The Miami Dolphins are still in the huddle as the clock ticks down on fourth-and-1.

Pressure Point: Dolphins give Bills a scare, but leave fans frustrated

This is why they have playoffs, because there are no certainties in the NFL.

Not for the Los Angeles Chargers with a 27-0 lead, only to get swamped by an epic Jacksonville Jaguars comeback in a stunning 31-30 loss on Saturday.

For a while Sunday it looked like another Florida team might flip an improbable script with the Miami Dolphins turning a 17-0 deficit into a 24-20 lead, on the road with a third-string rookie quarterback against the highly favored Bills in their AFC wild-card game.

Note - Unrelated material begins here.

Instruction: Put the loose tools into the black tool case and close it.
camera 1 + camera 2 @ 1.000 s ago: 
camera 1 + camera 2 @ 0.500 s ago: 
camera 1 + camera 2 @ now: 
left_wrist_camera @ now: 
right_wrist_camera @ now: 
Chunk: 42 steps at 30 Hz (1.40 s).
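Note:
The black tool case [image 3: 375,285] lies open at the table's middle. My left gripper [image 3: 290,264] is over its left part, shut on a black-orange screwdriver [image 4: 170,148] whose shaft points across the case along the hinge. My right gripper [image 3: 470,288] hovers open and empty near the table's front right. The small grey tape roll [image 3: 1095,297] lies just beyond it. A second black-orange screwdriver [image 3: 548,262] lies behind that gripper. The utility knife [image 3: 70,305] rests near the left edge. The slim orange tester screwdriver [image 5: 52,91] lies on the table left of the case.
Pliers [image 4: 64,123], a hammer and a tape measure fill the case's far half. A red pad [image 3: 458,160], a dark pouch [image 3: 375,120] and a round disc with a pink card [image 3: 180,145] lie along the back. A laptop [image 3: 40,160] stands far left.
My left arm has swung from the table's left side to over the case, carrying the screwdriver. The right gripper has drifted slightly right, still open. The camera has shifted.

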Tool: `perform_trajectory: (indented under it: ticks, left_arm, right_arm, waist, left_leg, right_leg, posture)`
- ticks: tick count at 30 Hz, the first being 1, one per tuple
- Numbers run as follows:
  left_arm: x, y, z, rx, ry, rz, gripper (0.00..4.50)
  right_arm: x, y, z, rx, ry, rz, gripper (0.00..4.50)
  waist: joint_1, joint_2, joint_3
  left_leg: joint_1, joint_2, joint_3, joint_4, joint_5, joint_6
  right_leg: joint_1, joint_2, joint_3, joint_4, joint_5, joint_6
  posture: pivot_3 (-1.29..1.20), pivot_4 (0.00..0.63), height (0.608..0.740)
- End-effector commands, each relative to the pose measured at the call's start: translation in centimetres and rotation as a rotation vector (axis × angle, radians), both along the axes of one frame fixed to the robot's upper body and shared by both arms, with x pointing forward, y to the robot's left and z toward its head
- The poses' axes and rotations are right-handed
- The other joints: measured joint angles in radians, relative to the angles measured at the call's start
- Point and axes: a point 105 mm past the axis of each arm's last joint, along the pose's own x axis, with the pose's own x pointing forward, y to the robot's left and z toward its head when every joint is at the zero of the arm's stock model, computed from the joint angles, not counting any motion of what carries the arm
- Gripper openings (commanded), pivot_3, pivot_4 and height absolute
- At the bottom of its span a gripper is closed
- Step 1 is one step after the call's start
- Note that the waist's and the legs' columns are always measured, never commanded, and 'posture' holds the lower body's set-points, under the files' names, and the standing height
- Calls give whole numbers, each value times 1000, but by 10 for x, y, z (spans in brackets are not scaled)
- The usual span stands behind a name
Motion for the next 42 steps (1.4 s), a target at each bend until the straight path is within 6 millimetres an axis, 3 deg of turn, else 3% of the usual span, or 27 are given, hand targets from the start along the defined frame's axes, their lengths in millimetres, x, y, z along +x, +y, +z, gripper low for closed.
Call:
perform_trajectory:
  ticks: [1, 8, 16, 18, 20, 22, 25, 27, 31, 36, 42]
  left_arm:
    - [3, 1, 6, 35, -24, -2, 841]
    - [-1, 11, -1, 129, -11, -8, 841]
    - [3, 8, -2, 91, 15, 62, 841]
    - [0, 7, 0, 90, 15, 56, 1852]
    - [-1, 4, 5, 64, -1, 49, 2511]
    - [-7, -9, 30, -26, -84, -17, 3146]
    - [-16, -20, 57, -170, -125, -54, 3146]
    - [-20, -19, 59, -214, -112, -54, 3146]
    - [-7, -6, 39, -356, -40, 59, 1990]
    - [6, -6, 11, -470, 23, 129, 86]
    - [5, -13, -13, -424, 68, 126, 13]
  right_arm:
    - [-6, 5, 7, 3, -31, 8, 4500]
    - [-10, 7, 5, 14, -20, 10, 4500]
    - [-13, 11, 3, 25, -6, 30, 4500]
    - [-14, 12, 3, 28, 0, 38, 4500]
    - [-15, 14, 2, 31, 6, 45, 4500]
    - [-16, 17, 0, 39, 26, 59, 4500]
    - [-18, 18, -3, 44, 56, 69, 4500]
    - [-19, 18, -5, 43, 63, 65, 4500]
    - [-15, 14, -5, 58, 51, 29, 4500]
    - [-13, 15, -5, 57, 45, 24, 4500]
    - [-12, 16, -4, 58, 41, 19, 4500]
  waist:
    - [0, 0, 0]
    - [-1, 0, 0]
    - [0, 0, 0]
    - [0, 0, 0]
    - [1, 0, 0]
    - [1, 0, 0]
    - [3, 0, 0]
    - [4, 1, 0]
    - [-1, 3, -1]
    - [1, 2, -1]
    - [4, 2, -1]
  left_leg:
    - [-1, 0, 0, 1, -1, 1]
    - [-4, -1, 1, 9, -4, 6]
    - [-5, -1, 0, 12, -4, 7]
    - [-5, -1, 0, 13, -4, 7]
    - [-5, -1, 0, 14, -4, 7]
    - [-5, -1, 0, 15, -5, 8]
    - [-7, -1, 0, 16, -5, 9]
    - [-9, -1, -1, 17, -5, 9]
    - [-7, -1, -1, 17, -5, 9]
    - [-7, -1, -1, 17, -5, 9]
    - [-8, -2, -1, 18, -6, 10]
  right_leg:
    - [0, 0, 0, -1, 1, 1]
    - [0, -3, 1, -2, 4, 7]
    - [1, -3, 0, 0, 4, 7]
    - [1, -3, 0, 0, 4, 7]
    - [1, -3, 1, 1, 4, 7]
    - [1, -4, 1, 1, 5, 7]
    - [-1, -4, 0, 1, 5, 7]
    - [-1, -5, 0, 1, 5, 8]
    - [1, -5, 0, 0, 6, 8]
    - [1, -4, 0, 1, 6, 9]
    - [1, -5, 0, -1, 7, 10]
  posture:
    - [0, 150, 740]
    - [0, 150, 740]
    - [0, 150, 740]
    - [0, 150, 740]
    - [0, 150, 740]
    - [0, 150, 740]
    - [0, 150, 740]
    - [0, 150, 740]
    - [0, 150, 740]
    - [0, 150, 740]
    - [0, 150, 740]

Ultimately, there was no Miami Miracle in Buffalo as what could have been the Dolphins’ greatest postseason comeback victory fell short 34-31.

While the effort and the scare they put into a bonafide Super Bowl contender was commendable, the ending was wrenching in a way that is characteristic of a franchise that never fails to string along its fans and leave them in agony.

This one will be remembered for the Dolphins’ final hopes fizzling after a delay-of-game penalty on fourth-and-short in the final two-and-a-half minutes.

Confusion on fourth-and-1

For all the good first-year coach Mike McDaniel did in getting the team to the playoffs for the first time in six years and within a whisker of upsetting a 14-point favorite, he will have to endure an offseason of bitter taste from questionable game management in the fourth quarter.

McDaniel repeatedly had trouble getting plays in to quarterback Skylar Thompson and the proper personnel package on the field in timely fashion. They had already burned all of their timeouts because of that issue.

This time there was no way to avoid the penalty. They were still in the huddle with five seconds left on the play clock.

So they went from needing less than a yard to fourth and a long five with 2:29 remaining.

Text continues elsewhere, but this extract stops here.